Server timers are a different creature than dormant threads.
On the one hand, depending on the priority of your thread and what else works, your sleep thread may or may not be awakened and scheduled to run at the interval you requested. If the interval is long enough and scheduling accuracy is not a big deal, Thread.Sleep() is the smart choice.
Timers, on the other hand, can create their own events in any thread, which improves planning capabilities. The cost of using timers, however, is a bit more complicated in your code - and the fact that you cannot control which thread executes the logic in which the timer event fires. From the docs:
The server timer is designed to be used with workflows in a multi-threaded environment. server timers can move between threads to handle the raised Expired event, which leads to greater accuracy than Windows Timers when increasing time.

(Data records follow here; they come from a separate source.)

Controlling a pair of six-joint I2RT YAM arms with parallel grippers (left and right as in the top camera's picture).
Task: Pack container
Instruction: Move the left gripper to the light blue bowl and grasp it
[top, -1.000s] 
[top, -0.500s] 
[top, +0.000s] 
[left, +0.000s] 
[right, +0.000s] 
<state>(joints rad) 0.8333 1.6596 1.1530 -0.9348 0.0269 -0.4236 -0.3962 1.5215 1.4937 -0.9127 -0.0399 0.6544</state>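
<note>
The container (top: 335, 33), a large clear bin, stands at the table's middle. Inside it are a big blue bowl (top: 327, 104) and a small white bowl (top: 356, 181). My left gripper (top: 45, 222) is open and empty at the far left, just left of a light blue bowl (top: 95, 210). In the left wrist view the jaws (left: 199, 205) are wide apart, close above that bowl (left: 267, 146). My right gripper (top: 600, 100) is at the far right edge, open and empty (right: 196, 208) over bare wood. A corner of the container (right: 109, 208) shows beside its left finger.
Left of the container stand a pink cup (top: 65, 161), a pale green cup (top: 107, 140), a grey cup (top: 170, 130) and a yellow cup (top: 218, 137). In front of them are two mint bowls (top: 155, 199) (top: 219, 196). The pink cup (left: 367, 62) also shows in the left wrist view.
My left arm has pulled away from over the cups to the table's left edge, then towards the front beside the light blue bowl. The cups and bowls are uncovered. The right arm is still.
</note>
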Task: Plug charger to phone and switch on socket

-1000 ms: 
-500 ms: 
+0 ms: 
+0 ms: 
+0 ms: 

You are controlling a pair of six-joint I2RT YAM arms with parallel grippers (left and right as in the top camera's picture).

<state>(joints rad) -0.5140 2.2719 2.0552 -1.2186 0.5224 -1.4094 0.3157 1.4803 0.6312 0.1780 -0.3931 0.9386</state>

Another consideration is that timers call their delegated delegate in the ThreadPool thread. Depending on the time and complexity of your logic, you may not want to run it in the thread pool - you may need a dedicated thread. Another factor with timers is that if the processing takes a lot of time, the timer event can be raised again (at the same time) on another thread - which can be a problem if the executed code is not designed or structured for concurrency.
Do not confuse server timers with Windows Timers . Later, they usually refer to WM_TIMER messages that can be delivered to a window, which allows the application to schedule and respond to temporary processing on its main thread without sleep. However, Windows timers can also refer to Win API for low level time (this is not the same as WM_TIMER).